Der thailändische Wetterdienst geht davon aus, dass sich El-Niño-Bedingungen Mitte 2026 entwickeln werden, während Klimaexperten warnen, dass die globale Erwärmung die Auswirkungen verstärken könnte. Die Provinzwasserbehörde (PWA) hat 20 Zweigstellen in 17 Provinzen identifiziert, die von Rohwasserknappheit bedroht sind, sowie weitere sieben Zweigstellen in fünf Provinzen, bei denen potenzielle Probleme mit der Wasserqualität auftreten können.
Tara Buakamsri, Direktorin des Climate Connectors-Programms, erklärte, die Weltorganisation für Meteorologie (WMO) gehe davon aus, dass El Niño ab Mitte 2026 mit hoher Wahrscheinlichkeit auftreten und weltweit Temperaturen und Niederschlagsmuster beeinflussen werde. Jüngste Daten aus dem äquatorialen Pazifik zeigen eine rasche Erwärmung der Meeresoberflächentemperaturen, wodurch die Möglichkeit bestehe, dass El Niño bereits zwischen Mai und Juli 2026 wiederkehre.
„Es gibt derzeit keine eindeutigen Beweise dafür, dass der Klimawandel El Niño direkt häufiger oder heftiger auftreten lässt. Die globale Erwärmung trägt jedoch dazu bei, die Auswirkungen von El Niño zu verstärken und sie somit gravierender als zuvor zu machen“, sagte Tara. Er fügte hinzu, dass wärmere Ozeane und eine wärmere Atmosphäre zu intensiveren Hitzewellen, Starkregen und extremen Wetterereignissen führen könnten.
Die Vereinten Nationen warnten, dass die Welt aufgrund der Übernutzung der Wasserressourcen in einen Zustand der „Wasserknappheit“ gerät. Sie berichteten, dass der Grundwasserspiegel in 70 % der wichtigsten Grundwasserquellen weltweit dauerhaft gesunken ist, was fast zwei Milliarden Menschen betrifft. Gleichzeitig sind die globalen Feuchtgebiete um 4,1 Millionen Quadratkilometer geschrumpft und die Gletscher seit 1970 um mehr als 30 % zurückgegangen.
Der Gouverneur der PWA, Chakapong Kamchan, erklärte, die Behörde beschleunige die Pläne zur Sicherung alternativer Wasserquellen und zur ganzjährigen Aufrechterhaltung der Trinkwasserversorgung.
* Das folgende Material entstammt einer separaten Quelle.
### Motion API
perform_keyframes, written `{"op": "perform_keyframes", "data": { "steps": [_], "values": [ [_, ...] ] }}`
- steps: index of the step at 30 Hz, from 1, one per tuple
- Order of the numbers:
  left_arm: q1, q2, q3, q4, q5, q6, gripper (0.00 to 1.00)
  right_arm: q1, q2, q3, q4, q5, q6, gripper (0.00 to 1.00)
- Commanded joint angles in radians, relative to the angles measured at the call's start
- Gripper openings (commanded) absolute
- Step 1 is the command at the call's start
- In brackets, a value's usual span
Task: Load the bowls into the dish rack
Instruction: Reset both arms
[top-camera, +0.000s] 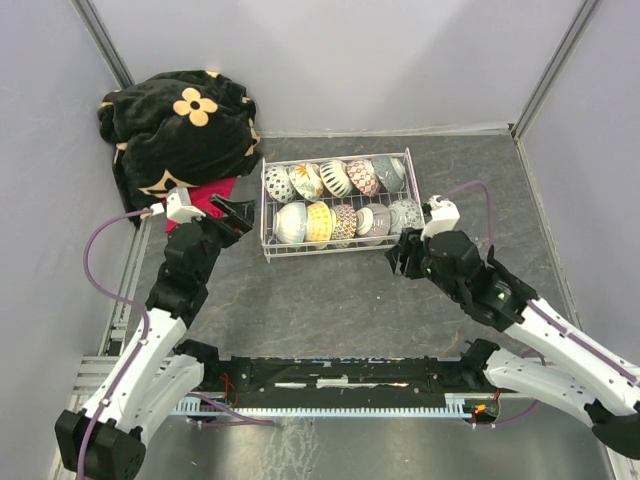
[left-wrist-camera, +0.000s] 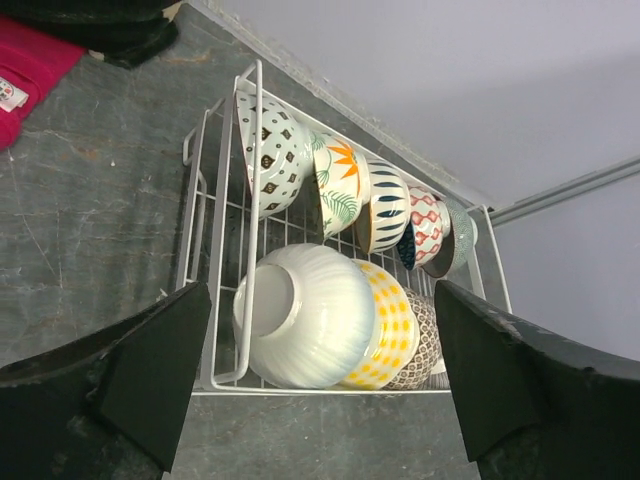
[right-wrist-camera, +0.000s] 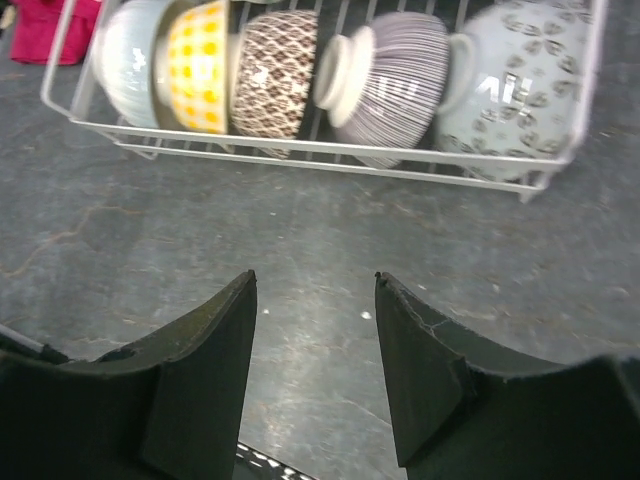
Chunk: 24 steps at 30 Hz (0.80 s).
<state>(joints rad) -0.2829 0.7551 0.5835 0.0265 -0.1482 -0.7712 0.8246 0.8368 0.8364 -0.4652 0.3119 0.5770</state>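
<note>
I've got the dish rack on the table, w/ all ten bowls I count inside, on edge in two rows, prob. so they fit. L claw gapes wide, empty, by rack's left end. R claw is parted, empty, near front-right corner. Loading looks done.

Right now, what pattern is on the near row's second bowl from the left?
The bowl has yellow-and-white checks; right wrist view shows it best.
</note>
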Motion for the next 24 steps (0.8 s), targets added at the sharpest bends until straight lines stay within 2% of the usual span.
{"op": "perform_keyframes", "data": {
  "steps": [1, 9, 14, 17, 20, 23, 24],
  "values": [
    [-0.001, -0.062, 0.009, -0.080, -0.022, 0.009, 0.99, 0.003, -0.100, -0.024, -0.132, 0.117, 0.000, 0.59],
    [-0.001, -0.178, -0.076, -0.143, -0.003, -0.022, 0.99, 0.002, -0.256, -0.065, -0.272, 0.171, 0.048, 0.60],
    [-0.001, -0.242, -0.103, -0.156, -0.050, 0.007, 0.99, 0.002, -0.313, -0.100, -0.267, 0.198, 0.030, 0.63],
    [-0.001, -0.232, -0.113, -0.130, -0.104, 0.024, 0.99, 0.002, -0.292, -0.112, -0.229, 0.282, -0.005, 0.64],
    [-0.001, -0.205, -0.162, -0.010, -0.104, 0.087, 0.99, -0.007, -0.216, -0.135, -0.138, 0.396, -0.072, 0.67],
    [-0.001, -0.164, -0.206, 0.096, -0.135, 0.155, 0.99, -0.088, -0.140, -0.139, -0.053, 0.397, -0.125, 0.69],
    [-0.001, -0.142, -0.214, 0.124, -0.152, 0.177, 0.99, -0.132, -0.125, -0.141, -0.022, 0.373, -0.138, 0.73]
  ]
}}
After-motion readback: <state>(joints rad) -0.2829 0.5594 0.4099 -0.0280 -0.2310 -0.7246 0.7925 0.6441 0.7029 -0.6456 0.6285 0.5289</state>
Zu den Maßnahmen gehören die Verbesserung des Rohwassermanagements, die Aufrechterhaltung der Produktions- und Verteilungssysteme in Krisenzeiten sowie die kostenlose Bereitstellung von Trinkwasser für von Katastrophen betroffene Anwohner. Im vergangenen Jahr wurden über 52 Millionen Liter kostenloses Wasser verteilt.
Dr. Seree Supratid, außerordentlicher Professor und Direktor des Zentrums für Klimawandel und Katastrophen an der Rangsit-Universität sowie Experte des Weltklimarats (IPCC), erklärte, die Wahrscheinlichkeit, dass die Welt im Jahr 2026 in ein El-Niño-Ereignis übergehe, liege bei über 80 %. Er warnte davor, dass Thailand trotz geringerer Niederschlagsmengen weiterhin mit Überschwemmungen rechnen müsse, da die Klimavariabilität nach wie vor hoch sei.
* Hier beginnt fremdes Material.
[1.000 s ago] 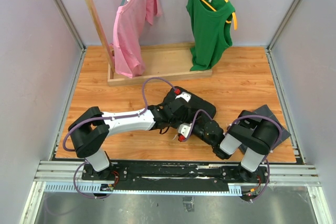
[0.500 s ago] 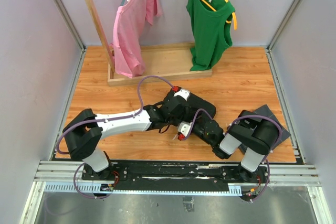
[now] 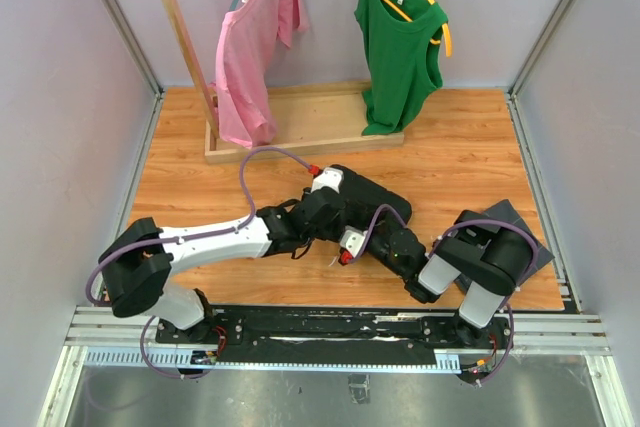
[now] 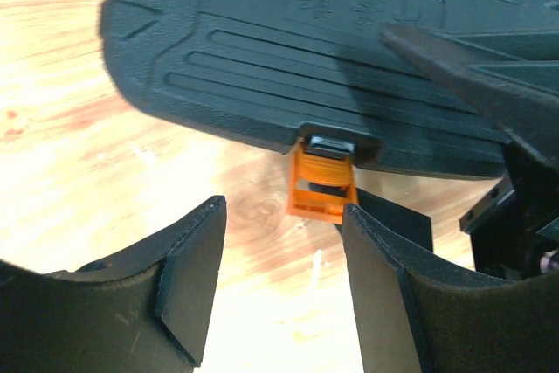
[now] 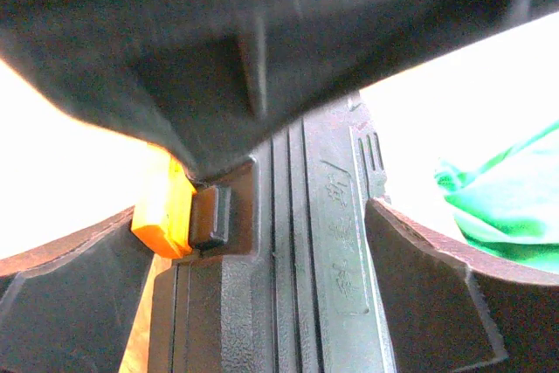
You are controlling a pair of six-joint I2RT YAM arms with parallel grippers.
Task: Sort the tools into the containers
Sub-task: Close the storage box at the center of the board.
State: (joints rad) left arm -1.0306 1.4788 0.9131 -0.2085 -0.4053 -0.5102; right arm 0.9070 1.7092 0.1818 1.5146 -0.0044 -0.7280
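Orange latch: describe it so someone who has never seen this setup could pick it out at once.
On the wooden tabletop, in front of the clothes rack, a black tool case lies near the middle. On the case edge that faces the left gripper sits a small orange latch. It is the only orange piece on that all-black ribbed shell.

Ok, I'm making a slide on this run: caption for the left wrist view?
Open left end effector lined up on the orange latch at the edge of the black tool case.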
Seree erklärte, die Wettermuster im Jahr 2026 ähnelten zwar denen von 2023, würden aber voraussichtlich unbeständiger ausfallen, wodurch die Wahrscheinlichkeit von Dürre und Überschwemmungen im selben Jahr steige. Er warnte, dass tiefliegende Gebiete im Norden von Überschwemmungen betroffen sein könnten, in den zentralen Provinzen Flüsse über die Ufer treten könnten und die südlichen Regionen im späteren Jahresverlauf weiterhin anfällig für Sturzfluten und Oberflächenabfluss seien. Der Bezirk Mae Sai in der Provinz Chiang Rai wurde aufgrund der zu erwartenden starken Regenfälle im Shan-Staat in Myanmar als Gebiet mit besonderer Überwachungspflicht eingestuft.
Die Zeitung „The Nation“ berichtete, dass das thailändische Umweltinstitut die Behörden dringend aufforderte, den nationalen Anpassungsplan zu befolgen, indem sie die Wassermanagementsysteme verbessern, die Wiederverwendung von Wasser fördern, die Mechanismen der gemeinschaftlichen Wasserverteilung stärken, die landwirtschaftlichen Praktiken anpassen und die Wasserqualität überwachen, um künftige Risiken zu verringern.